David N. Hardingham                               Supreme Court

                                                  On Appeal from
    v.                                            Chittenden Superior Court

United Counseling Service                         November Term, 1994
of Bennington County, Inc. et al.


Matthew I. Katz, J.

       John D. Shullenberger of Mickenberg, Dunn, Sirotkin & Dorsch,
  Burlington, for plaintiff-appellant

       Stephen G. Norton and John G. Beiswenger of Paul, Frank & Collins,
  Inc., Burlington, for defendants-appellees United Counseling Service,
  Halpin, O'Brien and Gordon

       Pietro J. Lynn of Dinse, Erdmann & Clapp, Burlington, for
  defendant-appellee Kowalski


PRESENT:  Gibson, Dooley, Morse and Johnson, JJ, and Burgess, D.J.,
  specially assigned


       DOOLEY, J., dissenting.  I disagree with the court's conclusion that
  there was insufficient evidence for a jury to find that defendants were
  grossly negligent.  Accordingly, I dissent.
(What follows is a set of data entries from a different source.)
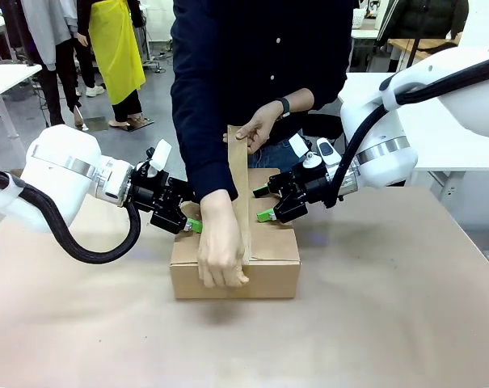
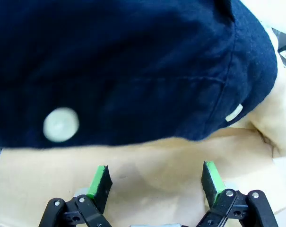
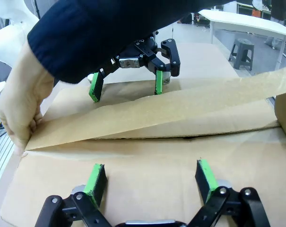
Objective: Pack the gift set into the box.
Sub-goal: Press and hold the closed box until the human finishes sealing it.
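Note:
The brown cardboard box [image 1: 268, 263] stands mid-table with its flaps folded shut; the gift set is hidden. A person leans over it and holds a long strip of brown tape [image 1: 238, 174] along the top seam, one hand [image 1: 221, 250] pressing at the near edge, the other hand [image 1: 259, 128] holding the strip up. My left gripper [image 1: 192, 224] is open, fingers down on the box's left top. My right gripper [image 1: 265, 204] is open on the right top. In the right wrist view the tape [image 3: 180, 111] crosses the box top [image 3: 147, 163] between my right gripper [image 3: 152, 177] and left gripper [image 3: 125, 87].
The person's dark sleeve [image 2: 124, 66] hangs just over my left gripper [image 2: 154, 182] and the box top [image 2: 157, 163]. The brown-covered table [image 1: 389, 323] has free room in front and to the sides. A grey stool [image 3: 243, 47] and white tables stand farther off.

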Controlling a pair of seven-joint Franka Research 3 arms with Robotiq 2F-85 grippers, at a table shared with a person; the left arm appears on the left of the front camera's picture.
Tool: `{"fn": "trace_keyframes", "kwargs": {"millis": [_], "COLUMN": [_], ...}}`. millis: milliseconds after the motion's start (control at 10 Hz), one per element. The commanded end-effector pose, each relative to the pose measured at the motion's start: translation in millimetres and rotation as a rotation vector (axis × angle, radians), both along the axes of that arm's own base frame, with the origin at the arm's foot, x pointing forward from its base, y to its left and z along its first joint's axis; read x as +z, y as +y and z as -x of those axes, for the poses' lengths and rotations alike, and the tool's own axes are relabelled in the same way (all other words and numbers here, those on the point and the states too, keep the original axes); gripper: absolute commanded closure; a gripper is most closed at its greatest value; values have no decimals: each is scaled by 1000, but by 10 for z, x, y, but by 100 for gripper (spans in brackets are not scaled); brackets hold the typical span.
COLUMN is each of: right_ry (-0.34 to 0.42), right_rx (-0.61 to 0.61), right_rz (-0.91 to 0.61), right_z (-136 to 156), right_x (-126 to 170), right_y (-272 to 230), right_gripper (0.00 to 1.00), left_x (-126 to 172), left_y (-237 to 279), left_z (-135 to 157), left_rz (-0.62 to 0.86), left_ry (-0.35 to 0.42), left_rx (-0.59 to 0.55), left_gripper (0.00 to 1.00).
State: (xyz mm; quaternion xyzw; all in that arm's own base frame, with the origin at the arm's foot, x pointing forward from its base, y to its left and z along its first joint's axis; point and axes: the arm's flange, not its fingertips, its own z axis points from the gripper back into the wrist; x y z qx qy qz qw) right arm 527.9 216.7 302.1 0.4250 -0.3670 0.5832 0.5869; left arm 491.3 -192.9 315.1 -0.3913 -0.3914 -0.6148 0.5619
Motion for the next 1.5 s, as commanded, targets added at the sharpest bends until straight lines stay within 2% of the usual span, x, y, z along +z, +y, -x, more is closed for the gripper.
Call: {"fn": "trace_keyframes", "kwargs": {"millis": [0,1400], "right_ry": [4,4], "right_rx": [-1,-1], "right_rz": [3,3], "right_z": [8,8], "right_x": [-25,-25], "right_y": [4,4], "right_gripper": [0,0], "left_x": [-11,-11], "left_y": [5,5], "left_z": [34,34], "left_rz": [-7,-7], "left_ry": [-12,-12], "left_rx": [-18,-18], "left_gripper": [0,0]}}
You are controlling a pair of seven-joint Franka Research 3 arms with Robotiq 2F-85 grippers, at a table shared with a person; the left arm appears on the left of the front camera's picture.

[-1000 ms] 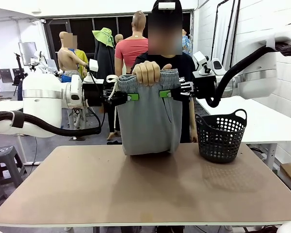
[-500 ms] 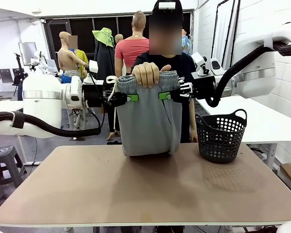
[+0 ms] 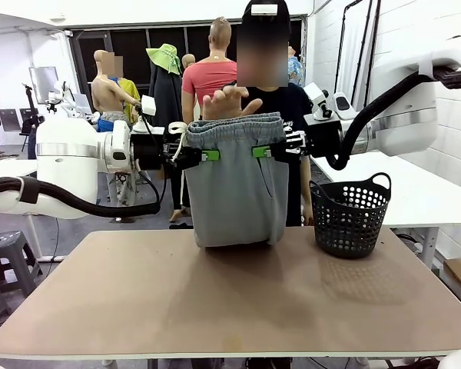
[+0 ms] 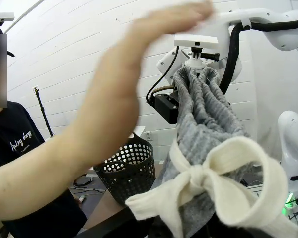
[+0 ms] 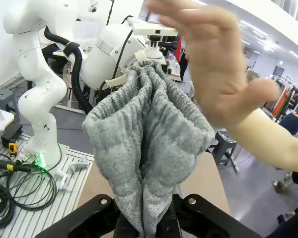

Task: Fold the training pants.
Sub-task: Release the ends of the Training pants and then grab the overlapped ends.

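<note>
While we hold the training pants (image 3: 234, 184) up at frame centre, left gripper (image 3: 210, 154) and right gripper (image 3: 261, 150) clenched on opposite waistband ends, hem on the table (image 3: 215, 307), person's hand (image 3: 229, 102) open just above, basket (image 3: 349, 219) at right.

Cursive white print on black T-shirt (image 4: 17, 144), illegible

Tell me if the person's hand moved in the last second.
Yes. The hand released the pants and rose, farther above the table.

One training pants (image 3: 237, 184), one basket (image 3: 349, 215), one table (image 3: 215, 307), two end effectors (image 3: 210, 154) (image 3: 261, 150), apparently one motion-blurred hand (image 3: 229, 102).
</note>
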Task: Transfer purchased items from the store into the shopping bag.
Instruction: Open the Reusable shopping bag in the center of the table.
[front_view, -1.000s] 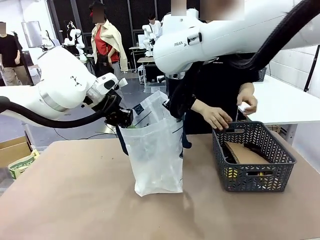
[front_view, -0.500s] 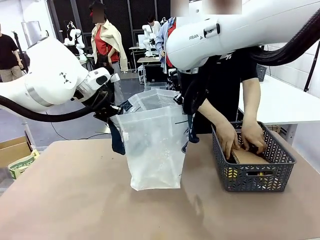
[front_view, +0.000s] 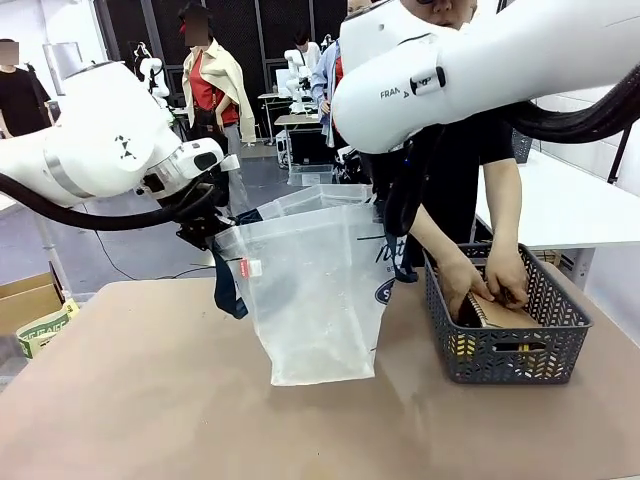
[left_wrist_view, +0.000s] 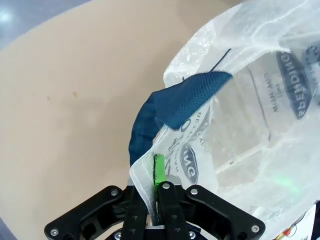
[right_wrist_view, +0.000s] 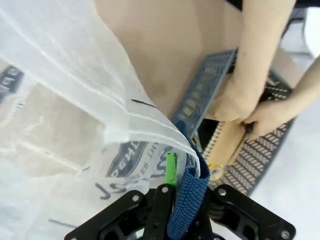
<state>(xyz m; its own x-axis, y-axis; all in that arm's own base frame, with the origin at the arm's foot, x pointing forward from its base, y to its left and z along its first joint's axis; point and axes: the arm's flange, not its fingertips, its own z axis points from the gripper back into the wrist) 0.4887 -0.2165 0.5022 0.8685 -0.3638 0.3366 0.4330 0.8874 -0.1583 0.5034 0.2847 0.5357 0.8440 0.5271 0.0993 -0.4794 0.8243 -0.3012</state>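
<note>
Holding the shopping bag (front_view: 315, 300) upright and open mid-table, just left of the store (front_view: 505, 352): pinched at the left rim film by the left gripper (left_wrist_view: 156, 172), at the right rim plus navy strap (right_wrist_view: 187, 194) by the right gripper (right_wrist_view: 172, 175), both clamped tight. Expect thin, soft, slippery film, near weightless and floppy, so better gripped at hem or woven strap than mid-panel. Inside the store, person's hands (front_view: 462, 285) on a flat brown item (front_view: 500, 312); looks stiff and light, probably best taken by its edges.

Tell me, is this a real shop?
Probably a robot lab playing shop, not a real store: the left claw and right claw hold a shopping bag at a plain table, and a cardboard box sits on the floor.
</note>
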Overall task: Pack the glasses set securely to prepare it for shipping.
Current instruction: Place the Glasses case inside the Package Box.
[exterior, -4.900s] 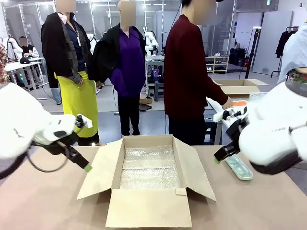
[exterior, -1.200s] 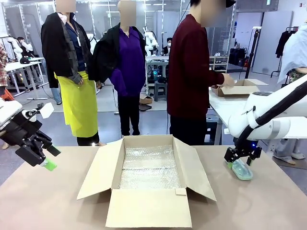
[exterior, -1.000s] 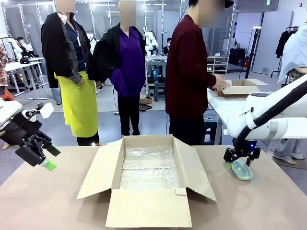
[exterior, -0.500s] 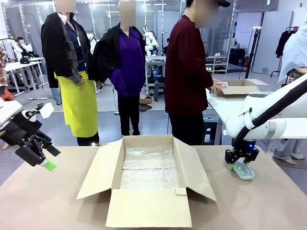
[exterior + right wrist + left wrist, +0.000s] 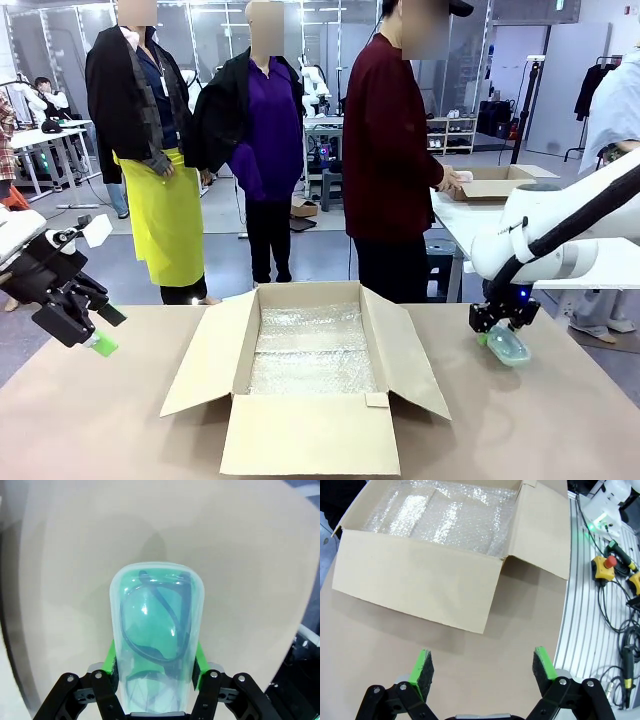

       The narrow question that divides us is as follows:
           
              Whether the medical director of a crisis intervention and alcohol
              treatment agency, who observes an intoxicated person drink
              windshield wiper fluid, can be found grossly negligent when he
              obtains medical assistance for the intoxicated person but fails to
              inform the medical care provider that the intoxicated person drank
              windshield wiper fluid.

  The question is replicated for the other defendants, each of whom has a
  position of responsibility in the crisis intervention and alcohol treatment
  agency.

       We have said that "decided cases are of little assistance in
  determining the existence of gross negligence under the evidence in a
  particular case.  Each case turns almost entirely on its

 

  own peculiar factual situation."  Langdon-Davies v. Stalbird, 122 Vt. 56,
  57, 163 A.2d 873, 874-75 (1960).  The facts here are particularly telling. 
  Defendants obtained emergency medical assistance and accompanied plaintiff
  to the emergency room, but failed to tell the emergency room physician the
  most significant fact that wasn't obvious from plaintiff's condition --
  that plaintiff had consumed windshield wiper fluid.  The result was that
  plaintiff was diagnosed at the emergency room with "depression and acute
  intoxication" for which the obvious treatment was "detoxification."  The
  emergency room doctor's report is significant in this respect:

        Attempt was made to obtain blood this evening, but the patient
        refused this to be done.  There being no evidence of acute
        emergency, I did not force this issue.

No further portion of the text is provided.